"Os meses de Março e Abril impuseram aos portugueses não só a necessidade imperiosa de manter distanciamento físico (que foi designado como sendo “social”) dos seus pares, bem como a permanência em contextos de maior resguardo (casa), como formas prioritárias de mitigar a propagação da pandemia covid-19.
De forma abrupta, também os nossos atletas viram a sua realidade quotidiana transformar-se por completo. Impedidos de manter as suas rotinas diárias de treino foram observando o cancelamento, um atrás de outro, de todo o tipo de provas (meetings, campeonatos da Europa, campeonatos do mundo, entre tantas outras), que veio a culminar com o adiamento dos próprios Jogos Olímpicos para o verão de 2021.
A percepção de ameaça e incerteza proveniente de um conjunto de informações, muitas vezes antagónicas, que foram surgindo em diversos canais, durante um período arrastado no tempo, amplificou a prevalência de fenómenos de natureza ansiogénica, com repercussão na qualidade do sono e na labilidade emocional (do optimismo exagerado ao pessimismo inflacionado) dos portugueses e, em boa verdade, os nossos atletas não foram excepção.
Relatos de atletas como Simon Biles ou Michael Phelps, retratando o imenso vazio emocional para onde os atletas olímpicos se poderiam ver projectados por, de repente, o seu objectivo competitivo, para o qual se prepararam durante os últimos três anos e meio e que estariam prestes a cumprir (no verão de 2020), passar a estar a 15 meses de distância, são um testemunho importantíssimo do “tsunami” que avassalou a vida dos atletas (e seus treinadores), mesmo considerando os que se encontravam ainda em busca de qualificação.
Uma paragem, sem “razão aparente”, é algo a que o cérebro não estava preparado para “aceitar” – um atleta pára quando se lesiona ou desiste da sua carreira e, até à data, dificilmente passaria pela cabeça de quem quer que fosse que este tipo de paragem (quase como se fosse uma espécie de “suspensão”) pudesse ocorrer. O cancelamento de campeonatos da Europa, do mundo e dos próprios Jogos Olímpicos foram, de igual forma, realidades incontornáveis que o seu cérebro não estaria preparado para considerar serem, sequer, “possíveis”.
Adaptação
Em desporto de alta competição distinguem-se os que, evidenciando níveis superiores de capacidade de sacrifício e de trabalho de longa duração, exibem de igual forma melhor capacidade de adaptação.
Centrar-se nos “Como?”, deixando de lado os “Porquê?”, acaba, sem margem para dúvidas, por ajudar os atletas a recentrar os seus esforços na única coisa que, de facto, controlam: o seu próprio comportamento, aqui manifesto por uma enorme determinação em criar novos objectivos, novas metas e, muito em particular, novas oportunidades que pudessem resultar desta circunstância inusitada que lhes impôs um isolamento autodeterminado, mas não escolhido.
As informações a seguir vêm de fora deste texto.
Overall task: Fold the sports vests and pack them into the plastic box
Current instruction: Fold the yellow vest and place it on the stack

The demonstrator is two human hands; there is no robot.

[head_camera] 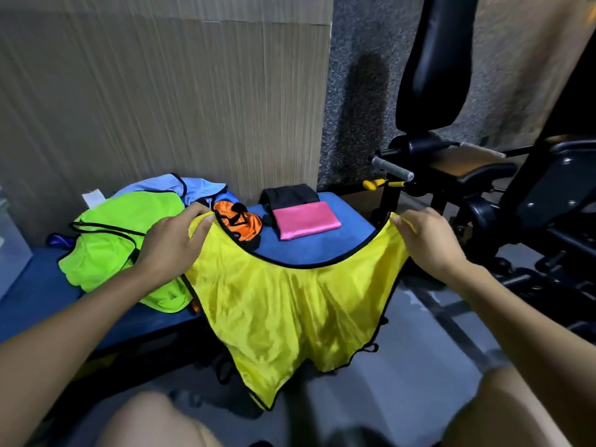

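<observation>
While yellow vest (283, 304) hangs off tabletop (322, 250) edge, left hand (171, 240) and right hand (425, 240) pinch its top corners; no legible writing.

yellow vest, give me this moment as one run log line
step: spreading before fold | yellow vest: held up by shoulders | left hand: grips | right hand: grips | pink folded vest: on bench

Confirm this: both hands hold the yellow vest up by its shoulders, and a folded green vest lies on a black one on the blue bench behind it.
One thing is off. The folded vest on the black one is pink, not green; the green vest lies unfolded at the left. The head view shows it. The left hand and right hand do hold the yellow vest up by its shoulders, before the blue bench.
</observation>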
Neste enquadramento, e após uma natural (e até saudável, na medida em que espelha a qualidade dos afectos dos nossos atletas) consternação inicial e, em alguns casos, dúvida e desânimo perante uma situação face à qual nada parecia poder-se fazer, foram surgindo a pouco e pouco um conjunto de testemunhos da sua capacidade em retirar partido da situação, ora refocando a sua atenção em elevar os seus níveis de preparação física, ou a melhorar “aquela” especificidade técnica à qual não se conseguiria dar atenção, se se encontrassem em “tour” competitiva ou, em muitas situações (e não menos importante), ao reforço dos laços familiares e sócio-afectivos, pilares fundamentais de uma capacidade de resiliência tão desejada como necessária e perfeitamente basilar para a sua (e nossa) saúde mental.
"Posso transformar-me pelas coisas que me acontecem, mas recuso-me ser reduzido(a) por elas." – Maya Angelou
Esta será, por certo, a principal mensagem que podemos retirar da generalidade dos atletas que, face à adversidade, se deram uma vez mais como “modelos” (partilhando connosco nas suas redes sociais o seu dia-a-dia) do comportamento a actuar face a adversidade.
Mas não é apenas aqui (e agora) que o Desporto transporta valores inequívocos que deveríamos saber importar para as salas de aula, de reuniões e até para as nossas salas de estar – compromisso, dedicação, cooperação, entreajuda, integrar a incerteza como certa, confiar em si próprio como o recurso primordial e tornar a adversidade em oportunidade são apenas exemplos, todos eles essenciais à nossa Sociedade.
Uma vez mais, por isso, inspiraram-nos pelo seu comportamento e determinação e não pelos seus resultados – e, este, será certamente o maior legado que podem deixar, a quem, como eles, atravessa este período inusitado da nossa história."